The Oklahoma City Thunder moved to within two wins of a first-round exit Wednesday night, defeating the Phoenix Suns 120-107 at Paycom Center in Oklahoma City to take a 2-0 series lead. The win extended a remarkable franchise streak — Oklahoma City’s young core has now won its first ten first-round playoff games by an average margin of nearly 19 points per game.

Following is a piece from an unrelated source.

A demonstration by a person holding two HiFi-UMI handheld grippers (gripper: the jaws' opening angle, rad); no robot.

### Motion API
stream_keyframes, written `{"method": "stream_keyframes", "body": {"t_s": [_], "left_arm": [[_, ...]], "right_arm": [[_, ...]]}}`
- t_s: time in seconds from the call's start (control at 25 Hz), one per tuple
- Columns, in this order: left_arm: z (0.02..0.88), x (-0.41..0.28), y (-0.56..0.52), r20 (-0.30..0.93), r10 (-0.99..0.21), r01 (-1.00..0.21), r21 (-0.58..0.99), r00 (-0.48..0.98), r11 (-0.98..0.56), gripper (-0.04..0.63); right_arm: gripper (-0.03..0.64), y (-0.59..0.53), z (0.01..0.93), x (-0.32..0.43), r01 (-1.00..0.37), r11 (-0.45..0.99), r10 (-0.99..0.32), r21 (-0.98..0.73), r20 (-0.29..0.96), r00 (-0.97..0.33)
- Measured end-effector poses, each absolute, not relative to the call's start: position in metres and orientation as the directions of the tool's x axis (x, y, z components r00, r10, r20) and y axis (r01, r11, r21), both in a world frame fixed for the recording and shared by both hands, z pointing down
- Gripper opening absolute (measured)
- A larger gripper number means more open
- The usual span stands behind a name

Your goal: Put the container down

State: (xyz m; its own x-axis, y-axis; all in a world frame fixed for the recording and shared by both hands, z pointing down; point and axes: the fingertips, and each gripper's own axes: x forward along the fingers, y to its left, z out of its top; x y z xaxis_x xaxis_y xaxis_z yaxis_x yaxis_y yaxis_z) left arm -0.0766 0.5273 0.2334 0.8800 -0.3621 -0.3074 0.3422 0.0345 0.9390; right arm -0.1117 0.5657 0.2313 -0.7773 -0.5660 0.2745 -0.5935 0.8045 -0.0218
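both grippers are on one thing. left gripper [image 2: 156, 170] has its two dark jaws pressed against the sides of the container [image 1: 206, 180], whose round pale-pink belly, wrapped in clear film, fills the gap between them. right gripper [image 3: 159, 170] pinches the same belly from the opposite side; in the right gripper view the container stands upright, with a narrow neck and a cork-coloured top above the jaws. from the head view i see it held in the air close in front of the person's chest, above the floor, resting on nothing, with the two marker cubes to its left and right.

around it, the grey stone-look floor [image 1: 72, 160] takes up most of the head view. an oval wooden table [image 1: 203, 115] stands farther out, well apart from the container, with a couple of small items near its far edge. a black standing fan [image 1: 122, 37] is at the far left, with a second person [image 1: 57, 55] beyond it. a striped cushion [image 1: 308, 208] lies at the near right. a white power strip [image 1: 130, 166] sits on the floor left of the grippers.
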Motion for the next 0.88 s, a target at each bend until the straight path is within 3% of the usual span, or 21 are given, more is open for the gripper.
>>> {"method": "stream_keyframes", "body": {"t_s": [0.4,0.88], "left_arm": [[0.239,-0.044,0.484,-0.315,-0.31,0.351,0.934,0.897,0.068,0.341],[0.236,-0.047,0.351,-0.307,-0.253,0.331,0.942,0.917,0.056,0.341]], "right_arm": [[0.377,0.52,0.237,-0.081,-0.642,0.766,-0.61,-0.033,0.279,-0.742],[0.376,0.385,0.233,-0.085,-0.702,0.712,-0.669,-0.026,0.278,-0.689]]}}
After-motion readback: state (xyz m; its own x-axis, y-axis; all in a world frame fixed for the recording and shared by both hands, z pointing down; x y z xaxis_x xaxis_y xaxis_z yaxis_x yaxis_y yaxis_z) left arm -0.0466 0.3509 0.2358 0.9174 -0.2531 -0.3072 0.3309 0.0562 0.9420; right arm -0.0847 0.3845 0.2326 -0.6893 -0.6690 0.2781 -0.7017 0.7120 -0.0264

Shai Gilgeous-Alexander was the engine of Oklahoma City’s offense, finishing with 37 points and nine assists. He converted all nine of his free throw attempts and marked his 23rd career 30-plus-point playoff performance. Chet Holmgren matched that impact on defense, finishing with 19 points, eight rebounds, and four blocks and anchoring a Thunder unit that forced Phoenix into 21 turnovers. Oklahoma City generated 13 transition points directly off those miscues. Over two games in the series, the Thunder have outscored the Suns 70 to 38 in the restricted area — a sign of how thoroughly OKC has controlled the interior.
Phoenix showed more fight than in its 35-point Game 1 loss. Dillon Brooks finished with 30 points, and Jalen Green added 21, but the Suns turned it over 22 times and gave up eight points fewer than the Thunder scored off live-ball mistakes alone. Devin Booker has combined for 45 points across both games, but Phoenix has shot just 49 percent at the rim in that span.
The most significant development of the night came in the third quarter when Thunder forward Jalen Williams grabbed his left hamstring and left the floor after attempting a contested transition layup. He stayed on for two possessions before checking out with roughly six minutes remaining in the period and did not return. Coach Mark Daigneault said afterward that the team believed Williams had aggravated his left hamstring and would evaluate him over the next few days before providing an update. Williams, who earned All-Star honors during Oklahoma City’s title run last season, had appeared in only 33 regular-season games this year after wrist surgery and a right hamstring injury. He had been outstanding in this series — 41 points on 16-of-26 shooting across the two games — before the setback.
For Upstate South Carolina fans who follow the Charlotte Hornets, Phoenix’s center Mark Williams carries a familiar name. The Hornets selected Williams 15th overall in the 2022 NBA draft, and he spent three seasons with the franchise, averaging 15.3 points and 10.2 rebounds per game in his final full Charlotte season in 2024-25, before the organization traded him to Phoenix in June 2025. Williams did not play in Game 2, listed as a coach’s decision, leaving the Suns without a key frontcourt option in a series where interior scoring has been their most glaring weakness.
Game 3 moves to Phoenix for a Saturday afternoon tip-off.